Sorti en septembre 2019, l’essai Cyberharcèlement : Bien plus qu’un mal virtuel des journalistes Anaïs Condomines et Emmanuelle Friedmann s’impose comme une réponse à un moment crucial que nous expérimentons dans nos sociétés. Désormais, collectivement, nous ne pouvons plus faire comme si certaines violences n’existaient que de façon isolée, sans racines systémiques et sans solutions à mettre en place pour les enrayer.

 

Parler de Cyberharcèlement : Bien plus qu’un mal virtuel, c’est explorer une réalité très concrète de notre société contemporaine. Il est donc nécessaire de faire un point pour contextualiser le sujet et poser certains éléments clés de réflexion avant d’entamer un commentaire. En premier lieu, ce n’est que depuis 2014 que le harcèlement est défini par la loi française. Il désigne « le fait de tenir des propos ou d’avoir des comportements répétés ayant pour but ou effet une dégradation des conditions de vie de la victime », peu importe que les faits aient lieu en privé ou en public. Du photomontage aux insultes en passant par les appels à la haine et aux crimes, tous les propos et gestes visant à humilier une personne sont proscrits. En 2017, une campagne contre le cyberharcèlement annonçant les différentes recommandations légales est lancée par la police nationale afin de sensibiliser le public. Au niveau des statistiques, des ressources (comme l’état des lieux du phénomène à l’encontre des femmes publié par Amnesty International la même année) s’avèrent précieuses, mais restent encore largement insuffisantes.
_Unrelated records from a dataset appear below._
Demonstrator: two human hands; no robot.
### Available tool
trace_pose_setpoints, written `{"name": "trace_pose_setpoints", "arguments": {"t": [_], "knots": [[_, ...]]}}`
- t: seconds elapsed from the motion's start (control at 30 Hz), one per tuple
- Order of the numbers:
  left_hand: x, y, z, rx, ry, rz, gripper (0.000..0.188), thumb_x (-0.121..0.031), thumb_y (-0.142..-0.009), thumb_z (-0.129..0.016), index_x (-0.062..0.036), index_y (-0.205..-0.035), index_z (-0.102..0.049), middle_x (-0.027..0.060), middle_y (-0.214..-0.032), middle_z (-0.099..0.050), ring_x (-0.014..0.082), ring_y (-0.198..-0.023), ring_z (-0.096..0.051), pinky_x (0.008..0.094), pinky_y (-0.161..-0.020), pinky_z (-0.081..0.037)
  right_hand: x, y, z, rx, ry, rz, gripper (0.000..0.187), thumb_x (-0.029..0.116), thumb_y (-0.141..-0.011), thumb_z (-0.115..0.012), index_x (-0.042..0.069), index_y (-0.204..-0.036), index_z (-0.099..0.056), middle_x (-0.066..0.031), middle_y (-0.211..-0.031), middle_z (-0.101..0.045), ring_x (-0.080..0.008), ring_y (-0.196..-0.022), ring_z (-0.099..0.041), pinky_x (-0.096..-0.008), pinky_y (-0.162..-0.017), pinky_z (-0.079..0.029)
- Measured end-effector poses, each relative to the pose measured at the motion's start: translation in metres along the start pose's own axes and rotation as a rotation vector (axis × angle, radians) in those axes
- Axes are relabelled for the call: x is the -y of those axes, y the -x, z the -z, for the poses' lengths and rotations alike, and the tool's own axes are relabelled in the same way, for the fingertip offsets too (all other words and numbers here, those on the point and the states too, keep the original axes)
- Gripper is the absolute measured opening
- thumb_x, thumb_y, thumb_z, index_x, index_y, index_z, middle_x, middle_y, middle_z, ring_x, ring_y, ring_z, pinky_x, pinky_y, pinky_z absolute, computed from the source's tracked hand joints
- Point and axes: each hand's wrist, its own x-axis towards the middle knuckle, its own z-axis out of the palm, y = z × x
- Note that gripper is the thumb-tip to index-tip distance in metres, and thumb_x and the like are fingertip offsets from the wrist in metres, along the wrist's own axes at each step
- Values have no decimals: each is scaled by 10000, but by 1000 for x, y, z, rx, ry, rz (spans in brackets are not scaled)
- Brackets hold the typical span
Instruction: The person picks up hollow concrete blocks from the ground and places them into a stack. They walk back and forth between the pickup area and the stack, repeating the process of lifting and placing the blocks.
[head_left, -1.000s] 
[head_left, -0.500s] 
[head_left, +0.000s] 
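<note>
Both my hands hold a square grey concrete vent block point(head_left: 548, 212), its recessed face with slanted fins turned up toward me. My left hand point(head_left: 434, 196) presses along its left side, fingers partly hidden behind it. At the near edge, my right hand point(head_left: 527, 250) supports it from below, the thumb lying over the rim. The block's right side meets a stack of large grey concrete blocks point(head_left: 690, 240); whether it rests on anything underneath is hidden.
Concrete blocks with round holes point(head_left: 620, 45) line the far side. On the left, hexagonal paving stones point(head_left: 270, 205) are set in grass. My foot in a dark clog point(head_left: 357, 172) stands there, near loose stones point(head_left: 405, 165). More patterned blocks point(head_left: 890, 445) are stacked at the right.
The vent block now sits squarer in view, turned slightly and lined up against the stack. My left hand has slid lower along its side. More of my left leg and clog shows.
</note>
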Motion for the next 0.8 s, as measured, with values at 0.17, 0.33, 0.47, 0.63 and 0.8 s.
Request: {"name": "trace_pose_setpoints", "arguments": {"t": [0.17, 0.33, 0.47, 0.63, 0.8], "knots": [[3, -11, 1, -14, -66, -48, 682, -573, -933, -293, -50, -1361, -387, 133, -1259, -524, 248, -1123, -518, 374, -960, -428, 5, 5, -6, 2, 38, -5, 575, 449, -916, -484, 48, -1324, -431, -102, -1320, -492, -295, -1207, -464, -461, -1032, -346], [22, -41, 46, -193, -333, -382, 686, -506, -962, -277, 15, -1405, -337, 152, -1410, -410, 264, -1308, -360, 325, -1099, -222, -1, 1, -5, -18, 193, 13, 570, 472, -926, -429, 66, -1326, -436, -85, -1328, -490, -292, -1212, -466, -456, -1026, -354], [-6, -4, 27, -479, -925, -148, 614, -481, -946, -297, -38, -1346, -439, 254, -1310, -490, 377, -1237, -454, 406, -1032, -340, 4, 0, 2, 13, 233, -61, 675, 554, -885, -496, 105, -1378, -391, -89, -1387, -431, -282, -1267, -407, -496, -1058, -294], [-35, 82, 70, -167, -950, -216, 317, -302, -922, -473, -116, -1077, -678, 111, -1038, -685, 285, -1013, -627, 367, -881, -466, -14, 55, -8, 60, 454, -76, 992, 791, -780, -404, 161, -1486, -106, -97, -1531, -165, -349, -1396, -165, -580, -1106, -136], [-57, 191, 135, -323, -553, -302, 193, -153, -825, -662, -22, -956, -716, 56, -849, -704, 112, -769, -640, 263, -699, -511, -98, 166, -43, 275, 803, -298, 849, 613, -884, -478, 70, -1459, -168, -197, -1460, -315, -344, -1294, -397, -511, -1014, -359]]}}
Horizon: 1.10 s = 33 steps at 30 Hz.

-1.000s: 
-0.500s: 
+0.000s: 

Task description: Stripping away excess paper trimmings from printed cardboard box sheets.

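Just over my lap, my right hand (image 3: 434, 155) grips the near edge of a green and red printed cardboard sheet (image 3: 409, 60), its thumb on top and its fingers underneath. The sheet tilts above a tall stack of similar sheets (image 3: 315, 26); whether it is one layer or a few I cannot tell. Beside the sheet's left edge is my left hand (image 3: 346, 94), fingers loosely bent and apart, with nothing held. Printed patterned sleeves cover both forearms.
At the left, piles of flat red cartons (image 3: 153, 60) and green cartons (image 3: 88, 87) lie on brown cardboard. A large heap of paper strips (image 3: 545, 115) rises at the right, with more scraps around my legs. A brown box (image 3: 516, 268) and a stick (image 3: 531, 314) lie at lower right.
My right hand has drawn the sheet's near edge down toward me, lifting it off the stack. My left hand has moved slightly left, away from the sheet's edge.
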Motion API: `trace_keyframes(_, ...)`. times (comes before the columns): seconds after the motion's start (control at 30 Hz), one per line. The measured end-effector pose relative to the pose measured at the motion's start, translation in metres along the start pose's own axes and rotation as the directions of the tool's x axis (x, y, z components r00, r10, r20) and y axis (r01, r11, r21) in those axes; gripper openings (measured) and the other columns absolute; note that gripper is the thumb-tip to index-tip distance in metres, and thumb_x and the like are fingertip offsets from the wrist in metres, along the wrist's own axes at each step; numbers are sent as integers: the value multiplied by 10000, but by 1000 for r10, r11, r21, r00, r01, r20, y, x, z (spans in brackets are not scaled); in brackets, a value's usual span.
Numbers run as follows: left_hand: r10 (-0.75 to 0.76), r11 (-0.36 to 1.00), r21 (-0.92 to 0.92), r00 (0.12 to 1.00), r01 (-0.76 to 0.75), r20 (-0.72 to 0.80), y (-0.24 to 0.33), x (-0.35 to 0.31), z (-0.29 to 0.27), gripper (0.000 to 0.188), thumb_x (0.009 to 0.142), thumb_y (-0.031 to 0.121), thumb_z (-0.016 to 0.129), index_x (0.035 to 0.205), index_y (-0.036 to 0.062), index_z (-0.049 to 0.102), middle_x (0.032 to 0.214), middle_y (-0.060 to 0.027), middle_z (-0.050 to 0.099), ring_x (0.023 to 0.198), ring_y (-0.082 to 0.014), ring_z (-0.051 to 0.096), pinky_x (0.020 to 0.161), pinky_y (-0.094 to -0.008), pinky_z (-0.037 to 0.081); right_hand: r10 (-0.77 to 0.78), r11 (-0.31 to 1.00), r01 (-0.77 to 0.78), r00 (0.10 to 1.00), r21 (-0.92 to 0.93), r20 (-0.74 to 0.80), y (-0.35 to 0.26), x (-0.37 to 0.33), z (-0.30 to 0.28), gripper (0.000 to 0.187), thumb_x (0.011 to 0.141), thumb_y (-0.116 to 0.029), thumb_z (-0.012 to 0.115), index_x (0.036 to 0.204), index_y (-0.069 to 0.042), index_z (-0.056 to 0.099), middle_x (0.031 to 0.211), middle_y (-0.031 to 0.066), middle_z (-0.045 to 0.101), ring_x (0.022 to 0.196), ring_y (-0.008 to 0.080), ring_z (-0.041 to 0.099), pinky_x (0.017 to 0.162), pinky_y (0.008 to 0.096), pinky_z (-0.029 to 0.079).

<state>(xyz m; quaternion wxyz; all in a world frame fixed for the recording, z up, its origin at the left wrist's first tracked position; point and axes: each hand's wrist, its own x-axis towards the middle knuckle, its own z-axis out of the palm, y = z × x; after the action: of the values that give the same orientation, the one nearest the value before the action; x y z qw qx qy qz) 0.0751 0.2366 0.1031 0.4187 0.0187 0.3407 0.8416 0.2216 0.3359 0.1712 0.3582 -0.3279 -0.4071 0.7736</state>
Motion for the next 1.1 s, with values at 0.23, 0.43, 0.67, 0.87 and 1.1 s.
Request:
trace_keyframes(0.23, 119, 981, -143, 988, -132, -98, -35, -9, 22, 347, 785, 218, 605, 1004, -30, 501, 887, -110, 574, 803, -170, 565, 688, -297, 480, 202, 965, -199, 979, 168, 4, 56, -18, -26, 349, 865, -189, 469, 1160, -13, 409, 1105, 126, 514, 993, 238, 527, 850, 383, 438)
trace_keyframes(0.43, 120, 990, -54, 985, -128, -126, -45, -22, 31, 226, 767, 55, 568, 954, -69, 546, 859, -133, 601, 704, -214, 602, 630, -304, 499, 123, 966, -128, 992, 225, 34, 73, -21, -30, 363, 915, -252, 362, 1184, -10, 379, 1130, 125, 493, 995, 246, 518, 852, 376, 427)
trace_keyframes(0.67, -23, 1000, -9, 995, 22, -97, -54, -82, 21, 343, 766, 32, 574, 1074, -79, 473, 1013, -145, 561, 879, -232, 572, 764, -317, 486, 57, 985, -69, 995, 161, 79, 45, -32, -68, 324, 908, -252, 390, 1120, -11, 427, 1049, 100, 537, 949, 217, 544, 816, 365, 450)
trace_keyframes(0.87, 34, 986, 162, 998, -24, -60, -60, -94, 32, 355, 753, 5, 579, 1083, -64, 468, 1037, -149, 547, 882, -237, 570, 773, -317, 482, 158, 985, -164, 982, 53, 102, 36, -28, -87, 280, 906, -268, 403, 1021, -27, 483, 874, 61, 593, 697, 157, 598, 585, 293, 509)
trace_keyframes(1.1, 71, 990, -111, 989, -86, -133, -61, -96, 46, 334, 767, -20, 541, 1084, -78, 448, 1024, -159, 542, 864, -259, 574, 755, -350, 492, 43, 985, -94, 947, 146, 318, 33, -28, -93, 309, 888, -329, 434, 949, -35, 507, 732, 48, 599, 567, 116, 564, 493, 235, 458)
L’une des affaires de cyberharcèlement les plus retentissantes et décisives ces dernières années est celle de Nadia Daam (ouverte en 2018 et toujours en cours), dont l’avocat est Éric Morain, réputé pour sa ténacité. En outre, la dénonciation des agissements de la ligue du LOL début 2019 a marqué un tournant décisif − bien qu’aucun procès n’ait encore démarré. La législation autour de ces violences est donc récente, et il reste encore beaucoup de chemin à parcourir pour une prise en charge des victimes pertinente et une plus grande efficacité de la justice dans les cas de harcèlement et/ou de violences sexistes. Les corps et l’image des femmes ont toujours été utilisés à leur insu ou sans leur consentement, afin de leur causer du tort ou de justifier les violences faites à leur encontre. C’est le cas du slut-shaming ou du revenge porn. Les origines de celui-ci remontent aux années 1980 : dans le magazine américain Hustler, on pouvait par exemple trouver des photographies de femmes envoyées sans leur consentement et publiées dans la rubrique « Beaver Hunt » − on notera l’élégance de ce titre, hunt signifiant « chasse » et beaver étant un terme argotique pour désigner la vulve. Les clichés étaient en outre accompagnés de mentions dégradantes. Cette pratique, une parmi tant d’autres, annonçait déjà les dérives permises par Internet et s’inscrivait dans un contexte bien plus large de violences misogynes et sexistes. On retrouve donc dans ces deux procédés les méthodes d’humiliation et d’objectification qui sont le fondement même des cyberviolences.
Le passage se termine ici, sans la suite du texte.